TASK BRIEF
From the first line to the last, copy the material word for word; pictures stay out.

-- GIVEN RECORDS follows --

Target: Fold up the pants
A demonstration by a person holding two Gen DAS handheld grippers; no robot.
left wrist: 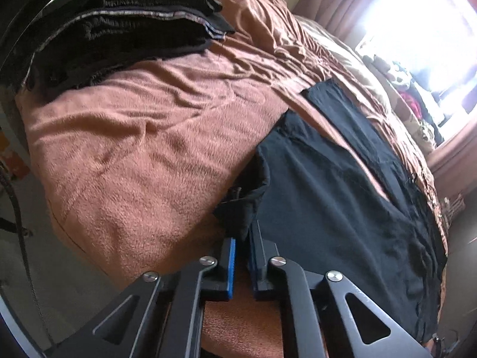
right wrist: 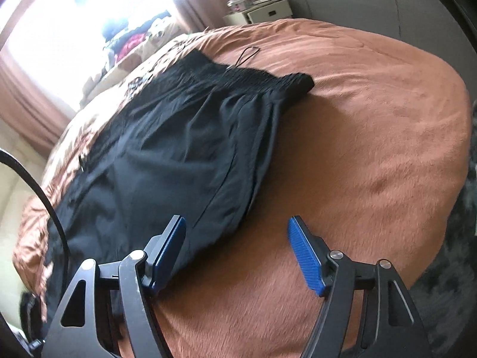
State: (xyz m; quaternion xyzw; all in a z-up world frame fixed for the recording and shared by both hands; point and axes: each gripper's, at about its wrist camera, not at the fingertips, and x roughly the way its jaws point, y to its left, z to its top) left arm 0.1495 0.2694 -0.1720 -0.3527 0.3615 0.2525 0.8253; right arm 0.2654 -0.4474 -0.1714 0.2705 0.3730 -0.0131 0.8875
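Observation:
Black pants (left wrist: 337, 185) lie spread on a brown blanket (left wrist: 143, 137). In the right wrist view the pants (right wrist: 184, 137) stretch away with the gathered waistband (right wrist: 262, 77) at the far end. My left gripper (left wrist: 243, 232) is shut on a bunched edge of the pants fabric, which wraps over its blue pads. My right gripper (right wrist: 237, 238) is open and empty, just above the pants' near side edge, with its left finger over the fabric and its right finger over the blanket.
A stack of folded dark clothes (left wrist: 119, 26) sits at the far left of the bed. A bright window (right wrist: 89, 24) with pink curtains is behind. A white nightstand (right wrist: 259, 12) stands beyond the bed. A black cable (right wrist: 44, 197) hangs at the left.

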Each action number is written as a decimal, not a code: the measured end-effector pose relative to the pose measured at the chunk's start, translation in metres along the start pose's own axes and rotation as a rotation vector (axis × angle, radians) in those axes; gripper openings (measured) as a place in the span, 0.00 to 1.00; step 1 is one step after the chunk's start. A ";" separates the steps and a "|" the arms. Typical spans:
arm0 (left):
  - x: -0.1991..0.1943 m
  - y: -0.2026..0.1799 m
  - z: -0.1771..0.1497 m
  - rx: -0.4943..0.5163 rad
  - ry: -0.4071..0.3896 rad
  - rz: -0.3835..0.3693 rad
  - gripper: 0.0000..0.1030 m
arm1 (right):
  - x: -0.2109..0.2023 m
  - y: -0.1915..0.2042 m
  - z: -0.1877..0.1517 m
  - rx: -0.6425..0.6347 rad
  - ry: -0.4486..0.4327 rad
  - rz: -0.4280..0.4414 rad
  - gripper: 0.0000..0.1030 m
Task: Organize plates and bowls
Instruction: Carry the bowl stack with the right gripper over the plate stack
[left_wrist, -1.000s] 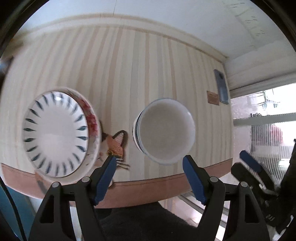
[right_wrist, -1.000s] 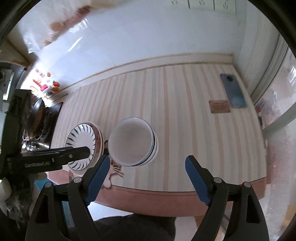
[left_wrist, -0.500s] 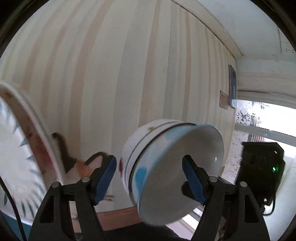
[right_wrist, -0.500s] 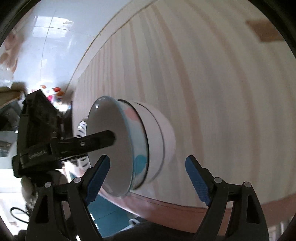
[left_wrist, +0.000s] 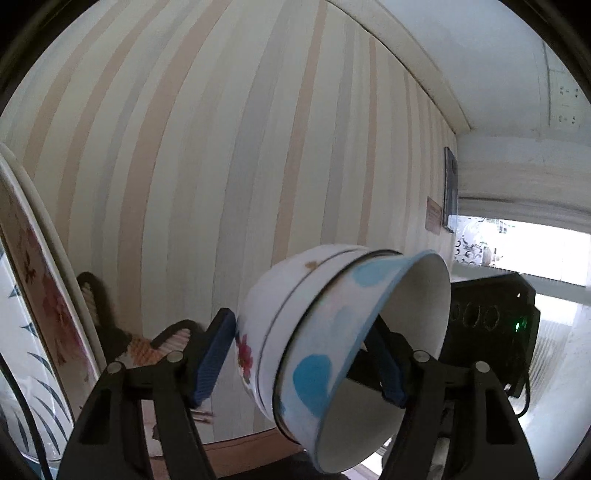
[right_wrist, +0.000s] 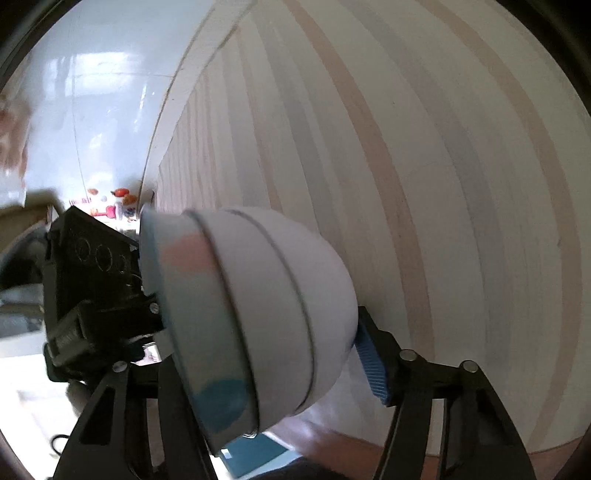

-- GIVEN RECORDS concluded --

YOUR RESPONSE
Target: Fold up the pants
A demonstration by a person holding two Gen DAS handheld grippers; no robot.
left wrist: 
right wrist: 
State: (xyz m; quaternion xyzw; all in a z-up world frame fixed for the recording and shared by both hands; point and axes: each gripper's, at about its wrist camera, not at the fingertips, and x roughly the way its jaws point, y to its left, z to its top) left arm 0.1495 0.2694 -0.1720 -0.3527 0.3615 0.2525 0.8253; right arm 0.2654 -0.4474 -0.1714 0.2705 0.3730 -0.0131 0.8875
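Observation:
Black pants (left wrist: 337, 185) lie spread on a brown blanket (left wrist: 143, 137). In the right wrist view the pants (right wrist: 184, 137) stretch away with the gathered waistband (right wrist: 262, 77) at the far end. My left gripper (left wrist: 243, 232) is shut on a bunched edge of the pants fabric, which wraps over its blue pads. My right gripper (right wrist: 237, 238) is open and empty, just above the pants' near side edge, with its left finger over the fabric and its right finger over the blanket.
A stack of folded dark clothes (left wrist: 119, 26) sits at the far left of the bed. A bright window (right wrist: 89, 24) with pink curtains is behind. A white nightstand (right wrist: 259, 12) stands beyond the bed. A black cable (right wrist: 44, 197) hangs at the left.
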
Each action number is written as a decimal, not a code: the measured end-effector pose relative to the pose measured at the chunk's start, translation in metres along the start pose's own axes and rotation as a rotation vector (axis × angle, radians) in those axes; gripper openings (measured) as a place in the span, 0.00 to 1.00; step 1 is one step after the chunk's start. A ";" separates the steps and a "|" the arms. Typical spans:
arm0 (left):
  - x: -0.1991..0.1943 m
  - y: -0.2026..0.1799 m
  - z: -0.1771..0.1497 m
  - rx: -0.4943..0.5163 rad
  - ry: -0.4071..0.3896 rad
  - rz: -0.3835..0.3693 rad
  - gripper: 0.0000..0.1030 m
arm1 (right):
  - x: -0.2109..0.2023 m
  - y: -0.1915..0.2042 m
  - z: -0.1877..0.1517 m
  - rx: -0.6425..0.6347 rad
  - ry: -0.4486..0.4327 rad
  - rz: -0.4280..0.4414 rad
  - gripper: 0.0000..0.1030 m
Task: Organize plates and bowls
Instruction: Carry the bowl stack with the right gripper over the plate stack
[left_wrist, -1.000s] 
[right_wrist, -1.000s] 
[left_wrist, -0.500s] 
[right_wrist, -0.500s] 
[left_wrist, +0.000s] 
[right_wrist, +0.000s] 

This exercise requires nothing further.